I deal with a lot of people who are interested in learning about genealogy but have absolutely no background or understanding of what it is about. Although you might say that about many people in the general public, the people I refer to are those who show up in my classes or during the times I am helping patrons at the Mesa Family History Center. So if you were in my shoes and talking to someone who was a very first time genealogical neophyte, what would you say?
One of the worst things you can do is to dump the whole load. In other words, try to explain everything at once. So if that is true, what do you say?
May I suggest asking some questions. These are questions I have asked potential legal clients for years and I find them to be very useful in the area of genealogy.
The first question is, What do you want to accomplish here today?

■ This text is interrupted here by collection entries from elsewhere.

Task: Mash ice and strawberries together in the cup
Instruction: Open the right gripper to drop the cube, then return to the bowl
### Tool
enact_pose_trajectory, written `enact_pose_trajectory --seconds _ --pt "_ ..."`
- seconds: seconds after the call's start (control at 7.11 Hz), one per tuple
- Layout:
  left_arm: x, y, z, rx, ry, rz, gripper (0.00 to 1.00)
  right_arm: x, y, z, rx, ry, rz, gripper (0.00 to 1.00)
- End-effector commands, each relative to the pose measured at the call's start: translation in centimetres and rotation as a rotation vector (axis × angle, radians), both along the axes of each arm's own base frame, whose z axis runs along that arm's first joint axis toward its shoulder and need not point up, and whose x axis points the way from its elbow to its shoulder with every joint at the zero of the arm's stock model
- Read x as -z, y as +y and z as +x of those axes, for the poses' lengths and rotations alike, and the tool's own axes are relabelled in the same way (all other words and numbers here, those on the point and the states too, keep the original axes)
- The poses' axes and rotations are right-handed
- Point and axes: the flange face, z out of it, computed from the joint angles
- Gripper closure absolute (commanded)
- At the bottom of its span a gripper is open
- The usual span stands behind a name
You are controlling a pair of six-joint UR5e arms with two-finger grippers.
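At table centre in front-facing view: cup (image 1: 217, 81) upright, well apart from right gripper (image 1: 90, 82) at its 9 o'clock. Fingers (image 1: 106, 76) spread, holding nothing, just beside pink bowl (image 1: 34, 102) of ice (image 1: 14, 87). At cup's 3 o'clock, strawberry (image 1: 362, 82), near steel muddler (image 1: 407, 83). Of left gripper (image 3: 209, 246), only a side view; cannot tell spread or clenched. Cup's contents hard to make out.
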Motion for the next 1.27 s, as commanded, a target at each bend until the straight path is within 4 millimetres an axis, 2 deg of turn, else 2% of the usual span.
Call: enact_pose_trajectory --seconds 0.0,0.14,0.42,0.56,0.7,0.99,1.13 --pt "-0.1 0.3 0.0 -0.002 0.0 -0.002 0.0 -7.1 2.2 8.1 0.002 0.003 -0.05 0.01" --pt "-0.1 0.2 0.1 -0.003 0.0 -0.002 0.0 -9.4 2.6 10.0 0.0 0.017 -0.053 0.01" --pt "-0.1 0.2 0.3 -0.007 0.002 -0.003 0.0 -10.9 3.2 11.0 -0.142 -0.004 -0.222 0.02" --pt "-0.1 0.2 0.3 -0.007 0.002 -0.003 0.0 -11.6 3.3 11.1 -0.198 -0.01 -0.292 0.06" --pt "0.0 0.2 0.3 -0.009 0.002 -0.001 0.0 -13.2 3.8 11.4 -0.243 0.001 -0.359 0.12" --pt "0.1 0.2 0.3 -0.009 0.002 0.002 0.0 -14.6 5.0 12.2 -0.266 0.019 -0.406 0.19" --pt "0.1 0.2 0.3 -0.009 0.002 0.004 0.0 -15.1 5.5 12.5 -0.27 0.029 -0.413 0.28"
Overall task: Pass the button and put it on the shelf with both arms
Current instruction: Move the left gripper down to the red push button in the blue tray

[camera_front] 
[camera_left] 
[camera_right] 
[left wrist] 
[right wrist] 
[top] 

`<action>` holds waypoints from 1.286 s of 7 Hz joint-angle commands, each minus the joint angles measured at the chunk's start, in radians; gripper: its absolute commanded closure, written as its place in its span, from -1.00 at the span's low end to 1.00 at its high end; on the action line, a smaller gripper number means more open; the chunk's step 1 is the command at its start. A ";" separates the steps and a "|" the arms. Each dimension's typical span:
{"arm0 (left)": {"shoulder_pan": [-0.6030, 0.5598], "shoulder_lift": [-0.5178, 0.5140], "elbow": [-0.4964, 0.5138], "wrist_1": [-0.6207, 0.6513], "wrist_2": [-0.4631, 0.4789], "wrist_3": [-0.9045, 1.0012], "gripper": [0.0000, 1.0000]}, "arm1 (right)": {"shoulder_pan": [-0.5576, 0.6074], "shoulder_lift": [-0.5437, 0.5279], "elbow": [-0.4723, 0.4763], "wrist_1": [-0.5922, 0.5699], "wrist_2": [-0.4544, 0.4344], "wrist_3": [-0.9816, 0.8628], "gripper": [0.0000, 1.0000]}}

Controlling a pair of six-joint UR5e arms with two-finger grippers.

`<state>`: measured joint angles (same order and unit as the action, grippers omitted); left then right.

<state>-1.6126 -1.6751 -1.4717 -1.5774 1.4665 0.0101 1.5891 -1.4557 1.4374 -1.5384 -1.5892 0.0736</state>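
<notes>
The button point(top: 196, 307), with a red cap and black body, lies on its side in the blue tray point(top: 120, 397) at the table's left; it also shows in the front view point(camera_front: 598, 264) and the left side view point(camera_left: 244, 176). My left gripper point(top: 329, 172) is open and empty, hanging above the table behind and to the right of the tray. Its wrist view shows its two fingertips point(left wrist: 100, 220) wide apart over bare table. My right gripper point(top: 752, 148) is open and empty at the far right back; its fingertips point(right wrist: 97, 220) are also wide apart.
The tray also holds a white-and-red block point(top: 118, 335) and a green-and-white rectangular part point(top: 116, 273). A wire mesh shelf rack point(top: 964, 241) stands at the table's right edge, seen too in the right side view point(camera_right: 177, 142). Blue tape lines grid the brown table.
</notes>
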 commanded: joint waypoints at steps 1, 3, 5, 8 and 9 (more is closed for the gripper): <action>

This is an important question because you may assume they want to learn all about genealogy and all they really want to know is how to find their mother's death certificate. They really aren't interested in the rest of your long explanation about how wonderful it is to find your ancestors. They might not even care about ancestors. If they say something, such as, I am interested in learning about genealogy. Then you might have an opening.
Other questions depending on the reaction you get from the first question.
What do you already know about your family?
We commonly sit the person down with a copy of a blank pedigree form and ask them to fill in everything they know. This is very important because you may be faced with someone who already has done an extensive amount of research about their family and doesn't know that what they are doing could be called genealogy. I have found people who could fill in two and three generations for memory, including dates and places. I also find people who do not know their own parents. Don't assume people are ignorant until they prove it themselves.
What is your skill level with a computer?
You have to be tactful about how you ask this question, but it is important that before you start clicking all over the screen you understand the level of competence of the person with computers. I see a lot of people in the family history center who are highly skilled computer operators, some with advanced degrees in information management. On the other hand, I see people who don't know how to type and cannot use a mouse. Where you go with doing genealogy may depend on this skill level. Why show them a record on Ancestry.com if they cannot understand how to open a program. How about showing them how to fill out a paper pedigree chart and family group records before you start dazzling them with your own computer skills.
Where did your family come from?
This is a good question to ask before you get going too far into an explanation about genealogy. I have talked to people from Tonga to South Africa and almost everywhere else you can imagine. You just might want to know what you are getting into before discovering the Ancestry.com really doesn't have every genealogical record.
One side issue I often see is with the volunteers, as soon as the person says they are from some country outside of the U.S. or Europe, the volunteer assumes they they (the volunteer) knows nothing about South Africa and therefore the person can't be helped and our South African expert is out for the day. Genealogy is genealogy and you might want to spend a few minutes with the FamilySearch Research Wiki and Cyndi's List before you give up.
Don't assume because the person comes in without anything in their hands, that they are not serious about learning more. I have had patrons who didn't know a name or date, start calling relatives from their cell phone and writing down information. Don't assume an attitude that will discourage this person from searching further.
You might have other strategies, but what I see with a lot of people is that they want to show the new genealogist all that they know and how much they newbie doesn't know. This is a really bad tactic.